What is expected: Collect the lines of the entries where "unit" shows up.
___ Excerpted data ___
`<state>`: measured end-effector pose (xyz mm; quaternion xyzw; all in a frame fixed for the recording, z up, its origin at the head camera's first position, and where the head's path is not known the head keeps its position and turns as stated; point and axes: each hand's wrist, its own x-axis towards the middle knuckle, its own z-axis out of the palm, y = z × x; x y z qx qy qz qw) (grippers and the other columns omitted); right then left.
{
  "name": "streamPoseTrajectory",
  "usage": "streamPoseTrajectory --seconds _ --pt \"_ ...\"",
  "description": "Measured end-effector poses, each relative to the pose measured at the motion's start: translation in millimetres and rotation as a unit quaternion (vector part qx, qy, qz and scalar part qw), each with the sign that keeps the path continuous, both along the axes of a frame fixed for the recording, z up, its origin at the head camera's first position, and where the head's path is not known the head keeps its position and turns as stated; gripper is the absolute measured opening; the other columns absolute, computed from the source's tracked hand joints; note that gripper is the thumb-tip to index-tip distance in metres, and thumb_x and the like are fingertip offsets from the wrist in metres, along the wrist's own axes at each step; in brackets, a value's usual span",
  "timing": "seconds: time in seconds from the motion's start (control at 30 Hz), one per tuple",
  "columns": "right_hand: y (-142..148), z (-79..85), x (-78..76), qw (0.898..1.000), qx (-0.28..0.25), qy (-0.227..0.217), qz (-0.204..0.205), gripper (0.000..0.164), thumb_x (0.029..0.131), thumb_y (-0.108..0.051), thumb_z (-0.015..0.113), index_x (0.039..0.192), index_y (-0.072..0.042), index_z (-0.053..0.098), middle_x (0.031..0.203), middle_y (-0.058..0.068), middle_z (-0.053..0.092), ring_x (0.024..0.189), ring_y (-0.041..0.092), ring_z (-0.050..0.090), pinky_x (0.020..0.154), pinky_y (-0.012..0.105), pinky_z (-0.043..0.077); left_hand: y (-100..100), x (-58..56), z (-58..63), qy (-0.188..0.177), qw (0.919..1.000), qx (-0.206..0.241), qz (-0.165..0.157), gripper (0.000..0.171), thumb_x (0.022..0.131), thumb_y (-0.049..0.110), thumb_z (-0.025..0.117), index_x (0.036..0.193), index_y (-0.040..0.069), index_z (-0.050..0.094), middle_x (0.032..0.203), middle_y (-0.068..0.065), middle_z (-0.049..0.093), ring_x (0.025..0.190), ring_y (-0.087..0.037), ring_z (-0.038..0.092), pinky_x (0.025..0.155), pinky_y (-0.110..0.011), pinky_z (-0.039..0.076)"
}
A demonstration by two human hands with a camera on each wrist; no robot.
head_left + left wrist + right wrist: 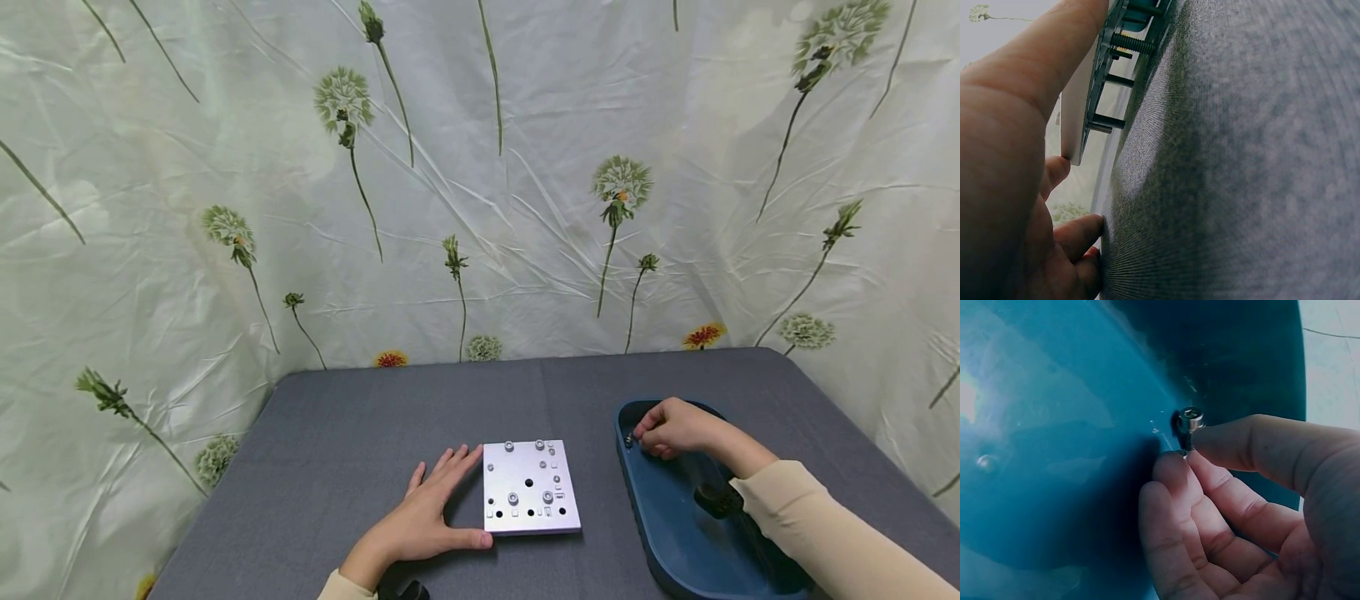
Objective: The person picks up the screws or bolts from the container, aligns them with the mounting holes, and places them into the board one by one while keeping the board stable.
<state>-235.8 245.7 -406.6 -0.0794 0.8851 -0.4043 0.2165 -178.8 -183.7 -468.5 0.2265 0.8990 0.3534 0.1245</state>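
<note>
A square silvery metal plate (517,467) lies on the table, with several socket-head screws and small holes in its top. Screw shanks (1132,44) stick out from its underside in the left wrist view, holding it above the cloth. My left hand (427,523) is spread along its left side, thumb at the near corner and index fingertip at the far corner. Over the far left corner of a blue tray (648,533), my right hand (684,427) pinches a socket-head screw (1192,419) between thumb and fingers, head upward.
Grey cloth (360,442) covers the table. The tray stands to the right of the plate, with a raised rim. A pale curtain (525,275) printed with flowers hangs behind the table. Black wrist devices (716,500) sit at both cuffs.
</note>
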Motion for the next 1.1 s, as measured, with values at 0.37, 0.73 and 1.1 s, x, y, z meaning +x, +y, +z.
streamPoseTrajectory --seconds 0.37,0.73,1.1 --pt "0.4 -1.0 3.4 0.999 0.048 0.017 -0.004 0.013 0.094 -0.003 0.071 0.102 0.007 0.076 0.079 0.001 0.069 0.071 0.01 0.062 0.069 0.029 0.058 0.4 0.4 0.4 -0.002 1.0 0.001 0.001 0.111 0.081 0.061 0.089 0.171 0.037 0.027 0.179 -0.013 0.026 0.168 -0.042 0.015 0.125 -0.08 -0.003" --pt "-3.3 -3.5 7.5 0.995 0.094 0.039 -0.021 0.004 0.092 -0.004 0.076 0.092 -0.001 0.074 0.078 0.003 0.069 0.069 0.014 0.065 0.067 0.032 0.061 1.6 0.2 0.9 -0.004 1.0 -0.004 0.005 0.112 0.08 0.061 0.09 0.171 0.035 0.029 0.178 -0.014 0.028 0.168 -0.042 0.016 0.125 -0.081 -0.002" --pt "-3.6 -7.6 9.0 0.991 0.12 0.058 -0.031 0.005 0.09 -0.005 0.076 0.087 -0.005 0.072 0.075 0.003 0.068 0.068 0.016 0.063 0.065 0.032 0.057 2.1 -0.1 1.3 0.003 1.0 -0.003 0.002 0.112 0.08 0.06 0.09 0.171 0.035 0.029 0.178 -0.014 0.028 0.168 -0.041 0.017 0.125 -0.08 -0.002"
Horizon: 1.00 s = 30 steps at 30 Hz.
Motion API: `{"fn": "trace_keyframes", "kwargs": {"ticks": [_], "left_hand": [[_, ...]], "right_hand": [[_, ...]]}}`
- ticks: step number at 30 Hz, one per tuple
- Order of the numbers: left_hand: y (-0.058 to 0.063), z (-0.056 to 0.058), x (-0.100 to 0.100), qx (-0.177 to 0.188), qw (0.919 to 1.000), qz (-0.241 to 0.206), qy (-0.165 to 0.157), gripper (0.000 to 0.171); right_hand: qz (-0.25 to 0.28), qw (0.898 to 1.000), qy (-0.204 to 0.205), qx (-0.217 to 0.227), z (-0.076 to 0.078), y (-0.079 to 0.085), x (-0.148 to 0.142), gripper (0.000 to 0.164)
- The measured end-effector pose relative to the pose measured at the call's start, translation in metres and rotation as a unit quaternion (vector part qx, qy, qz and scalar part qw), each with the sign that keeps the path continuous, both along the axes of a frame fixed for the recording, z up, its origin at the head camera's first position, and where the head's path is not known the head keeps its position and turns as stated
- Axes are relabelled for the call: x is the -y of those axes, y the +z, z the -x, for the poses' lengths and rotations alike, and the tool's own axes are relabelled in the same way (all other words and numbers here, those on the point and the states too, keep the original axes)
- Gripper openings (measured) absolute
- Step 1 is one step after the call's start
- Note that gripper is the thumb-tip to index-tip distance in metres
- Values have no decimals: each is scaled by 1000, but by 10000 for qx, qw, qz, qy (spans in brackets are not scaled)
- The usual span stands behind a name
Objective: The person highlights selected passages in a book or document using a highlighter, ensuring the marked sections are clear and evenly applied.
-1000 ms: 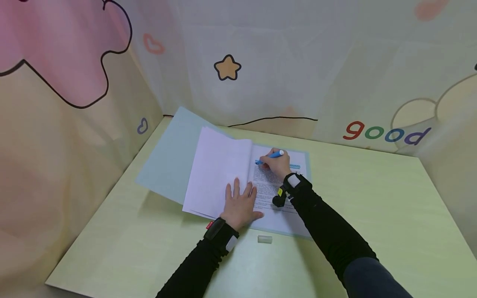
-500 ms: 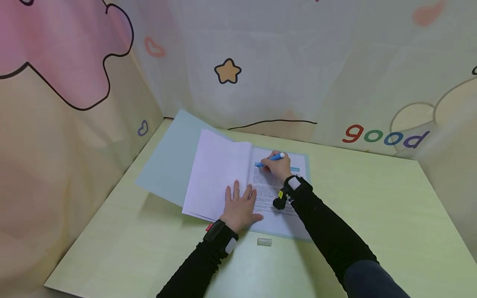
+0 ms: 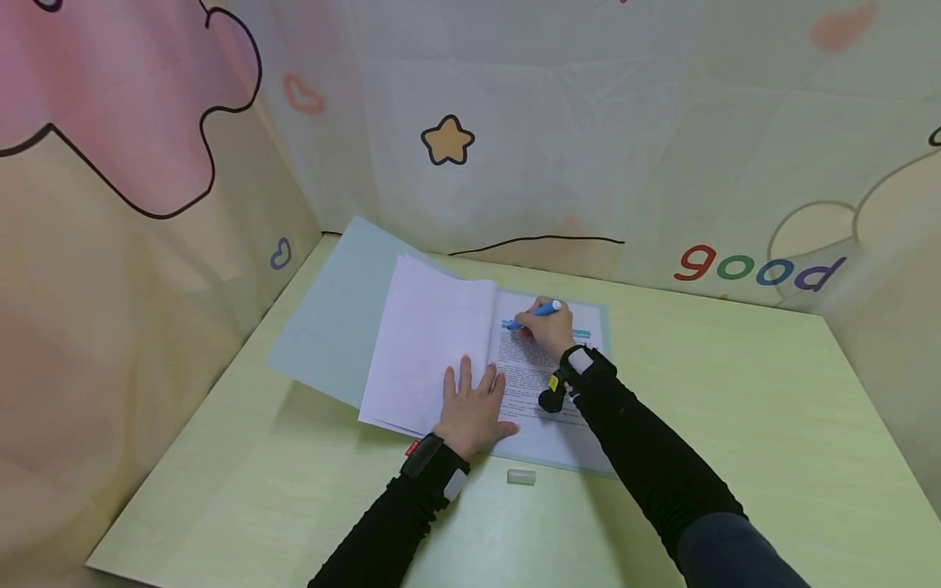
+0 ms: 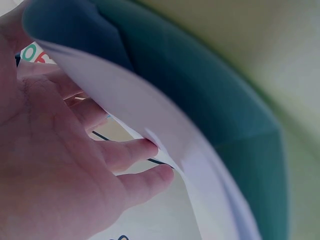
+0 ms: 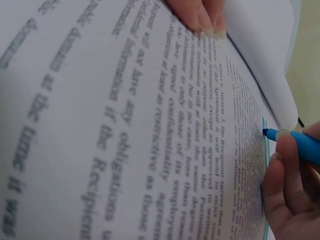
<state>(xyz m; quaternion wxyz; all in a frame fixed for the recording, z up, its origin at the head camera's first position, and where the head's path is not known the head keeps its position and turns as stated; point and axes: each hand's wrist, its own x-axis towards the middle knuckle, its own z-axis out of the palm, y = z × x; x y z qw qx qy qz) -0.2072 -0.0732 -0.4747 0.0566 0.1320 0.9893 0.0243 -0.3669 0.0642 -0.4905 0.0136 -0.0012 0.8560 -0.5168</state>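
Note:
My right hand (image 3: 550, 327) pinches a blue highlighter (image 3: 547, 308). Its dark tip (image 5: 266, 132) touches or nearly touches the printed page (image 3: 525, 367) near blue-marked lines at the top of the text. My left hand (image 3: 470, 412) lies with fingers spread across the inner edge of the turned-back white pages (image 3: 434, 343), its thumb toward the printed sheet. The pages belong to a pale blue folder (image 3: 331, 310), whose cover is opened to the left and partly raised. In the left wrist view, the left palm (image 4: 55, 165) shows beside the curved white paper (image 4: 125, 90).
A small greyish cylindrical piece (image 3: 521, 477) lies on the pale yellow-green table (image 3: 706, 392) in front of the folder. A printed cloth backdrop (image 3: 544, 147) stands behind and at both sides. Black wrist bands with a small camera (image 3: 551, 398) hang near the right wrist.
The highlighter tip has shifted slightly right along the marked line. My left hand stays in place on the pages. The head view has tilted up a little.

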Motion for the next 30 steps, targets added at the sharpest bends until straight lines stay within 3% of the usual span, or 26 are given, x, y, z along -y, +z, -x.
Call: {"fn": "trace_keyframes", "kwargs": {"ticks": [23,30], "left_hand": [[-1,0,-1,-34,10000,-13,-44,81],[-1,0,0,109,9999,-7,-20,82]], "right_hand": [[14,9999,-15,-112,-1,0,-7,22],[-41,9999,-37,-163,-2,0,-11,21]]}}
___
Exercise result:
  "description": "Measured end-effector poses, each relative to the pose measured at the motion's start: translation in millimetres and rotation as a unit quaternion (vector part qx, qy, qz and scalar part qw), each with the sign that keeps the path continuous, both along the axes of a frame fixed for the recording, z up, its origin at the head camera's first position, and where the head's path is not known the head keeps its position and turns as stated; gripper is the absolute measured opening; the other columns absolute, computed from the source's tracked hand joints; note that gripper is the thumb-tip to index-tip distance in metres, and thumb_x and the like are fingertip offsets from the wrist in metres, along the wrist's own axes at each step; in brackets, a value's usual span",
- The measured end-effector pose relative to the pose measured at the call's start, translation in metres and rotation as a unit quaternion (vector part qx, qy, qz and scalar part qw), each with the sign that keeps the path continuous, both along the axes of a frame fixed for the recording, z up, its origin at the head camera's first position, and where the head's path is not known the head keeps its position and turns as stated

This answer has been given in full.